Why does parseInt('dsff66',16) return 13?

问题

today I stumbled on a strange (in my opinion) case in JavaScript. I passed a non-hexadecimal string to the parseInt function with the base of 16 and...I got the result. I would expect the function to throw some kind of exception or at least return NaN, but it succeeded parsing it and returned an int.

My call was:

var parsed = parseInt('dsff66', 16); // note the 's' in the first argument
document.write(parsed);

and the result was: 13.

I noticed that it "stops" parsing with the first character that doesn't belong to the numeral system specified in the 2nd argument, so calling parseInt('fg',16) I would get 15 as a result.

In my opinion, it should return NaN. Can anyone explain to me why it doesn't? Why would anyone want this function to behave like this (return an integer even if it isn't the precise representation of the string passed) ?

回答1:

Why would anyone want this function to behave like this (return an integer even if it isn't the precise representation of the string passed)?

Because most of the time (by far) you're working with base 10 numbers, and in that case JS can just cast - not parse - the string to a number. (edit: Apparently not just base-10; see update below.)

Since JS is dynamically typed, some strings work just fine as numbers without any work on your part. For instance:

 "21" / 3;   // => 7
 "12.4" / 4; // => 3.1

No need for parseInt there, because "21" and "12.4" are essentially numbers already. If, however the string was "12.4xyz" then you would indeed get NaN when dividing, since that is decidedly not a number and can't be implicitly cast or coerced to one.

You can also explicitly "cast" a string to number with Number(someString). ~~While it too only supports base 10,~~ it will indeed return NaN for invalid strings.

So because JS already has implicit and explicit type casting/conversion/coercion, parseInt's role isn't to be a yet another type casting function.

parseInt's role is instead to be, well, a parsing function. A function that tries its best to make sense of its input, returning what it can. It's for when you have a string you can't just cast because it's not quite perfectly numeric. (And, like JS's basic syntax, it's reminiscent of C, as apsillers' answer explained nicely.)

And since it's a parser, not a casting function, it's got the additional feature of being able to handle other bases than 10.
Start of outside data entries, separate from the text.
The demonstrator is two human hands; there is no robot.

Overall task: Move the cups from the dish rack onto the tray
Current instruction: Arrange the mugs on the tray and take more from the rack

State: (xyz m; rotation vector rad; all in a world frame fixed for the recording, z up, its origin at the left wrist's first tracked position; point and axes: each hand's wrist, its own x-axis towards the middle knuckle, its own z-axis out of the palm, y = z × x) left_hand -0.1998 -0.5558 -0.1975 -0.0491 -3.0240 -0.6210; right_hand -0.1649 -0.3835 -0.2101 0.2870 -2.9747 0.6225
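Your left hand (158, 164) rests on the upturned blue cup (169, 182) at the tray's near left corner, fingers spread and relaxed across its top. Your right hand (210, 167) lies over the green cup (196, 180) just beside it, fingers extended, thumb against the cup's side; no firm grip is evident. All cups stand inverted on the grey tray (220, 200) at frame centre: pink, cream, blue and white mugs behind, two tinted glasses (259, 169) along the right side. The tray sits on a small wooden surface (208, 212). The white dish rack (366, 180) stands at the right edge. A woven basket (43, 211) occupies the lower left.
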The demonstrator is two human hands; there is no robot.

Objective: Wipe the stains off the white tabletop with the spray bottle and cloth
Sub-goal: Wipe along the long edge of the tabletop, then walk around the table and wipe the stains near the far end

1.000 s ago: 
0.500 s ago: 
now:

Now, you might ask why there isn't a strict casting function that handles non-base-10 numbers, and would complain like you want, but... hey, there just isn't. JS's designers just decided that parseInt would suffice, because, again, 0x63 percent of the time, you're dealing with base 10.

~~Closest you can get to "casting" is probably something horribly hacky like:~~

var hexString = "dsff66";
var number = eval("0x" + hexString); // attempt to interpret as a hexadecimal literal

which'll throw a SyntaxError because 0xdsff66 isn't a valid hex literal.

Update: As Lekensteyn points out in the comments, JS appears to properly cast 0x-prefixed hexadecimal strings too. I didn't know this, but indeed this seems to work:

1 * "0xd0ff66"; // => 13696870
1 * "0xdsff66"; // => NaN

which makes it the simplest way to cast a hex string to a number - and get NaN if it can't be properly represented.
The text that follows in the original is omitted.